In week 4’s final notebook, we will perform clustering to identify regimes in data taken from the realistic numerical ocean model Estimating the Circulation and Climate of the Ocean. Sonnewald et al. point out that finding robust regimes is intractable with a naïve approach, so we will be using reduced dimensionality data.

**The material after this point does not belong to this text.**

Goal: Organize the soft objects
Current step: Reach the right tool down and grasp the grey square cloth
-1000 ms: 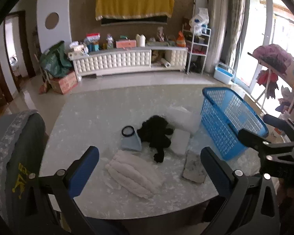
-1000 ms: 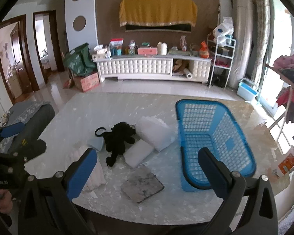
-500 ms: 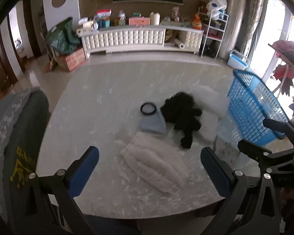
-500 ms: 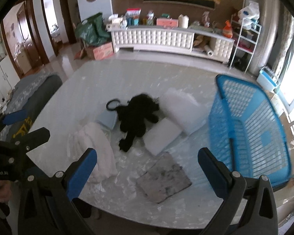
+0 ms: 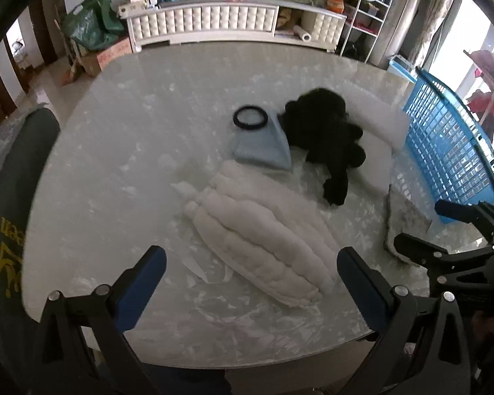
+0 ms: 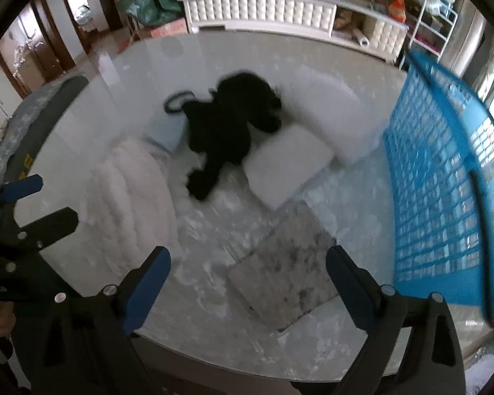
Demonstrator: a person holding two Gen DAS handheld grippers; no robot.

It is worth pointing out, however, that the reduction was done with an equation instead of one of the algorithms we discussed this week. If you’re interested in the full details, you can check out Sonnewald et al. (2019)
Setup
First, let’s import a few common modules, ensure MatplotLib plots figures inline and prepare a function to save the figures. We also check that Python 3.5 or later is installed (although Python 2.x may work, it is deprecated so we strongly recommend you use Python 3 instead), as well as Scikit-Learn ≥0.20.
# Python ≥3.5 is required
import sys
assert sys.version_info >= (3, 5)
# Scikit-Learn ≥0.20 is required
import sklearn
assert sklearn.__version__ >= "0.20"
# Common imports
import numpy as np
import os
import xarray as xr
import pooch
# to make this notebook's output stable across runs
rnd_seed = 42
rnd_gen = np.random.default_rng(rnd_seed)
# To plot pretty figures
%matplotlib inline
import matplotlib as mpl
import matplotlib.pyplot as plt
mpl.rc('axes', labelsize=14)
mpl.rc('xtick', labelsize=12)
mpl.rc('ytick', labelsize=12)
# Where to save the figures
PROJECT_ROOT_DIR = "."
CHAPTER_ID = "dim_reduction"
IMAGES_PATH = os.path.join(PROJECT_ROOT_DIR, "images", CHAPTER_ID)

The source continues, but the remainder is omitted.